Return only the lines from the one containing "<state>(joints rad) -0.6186" to the end of the material, with each one exactly as it appears.

──────── Recorded data ────────

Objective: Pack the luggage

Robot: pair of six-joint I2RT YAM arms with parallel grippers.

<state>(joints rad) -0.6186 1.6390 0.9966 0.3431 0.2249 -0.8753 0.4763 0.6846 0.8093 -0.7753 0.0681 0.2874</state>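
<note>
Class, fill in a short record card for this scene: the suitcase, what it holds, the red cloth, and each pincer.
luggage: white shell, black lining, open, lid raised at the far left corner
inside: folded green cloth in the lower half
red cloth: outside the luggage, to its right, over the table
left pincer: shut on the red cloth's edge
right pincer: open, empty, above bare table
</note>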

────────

- Result for this exercise:
<state>(joints rad) -0.6186 1.6390 0.9966 0.3431 0.2249 -0.8753 0.4763 0.6846 0.8093 -0.7753 0.0681 0.2874</state>
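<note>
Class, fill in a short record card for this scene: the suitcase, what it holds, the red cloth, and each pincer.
luggage: white shell, black lining, open, lid raised at the far left corner
inside: folded green cloth in the lower half
red cloth: outside the luggage, to its right, over the table
left pincer: shut on the red cloth's edge
right pincer: open, empty, above bare table
</note>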

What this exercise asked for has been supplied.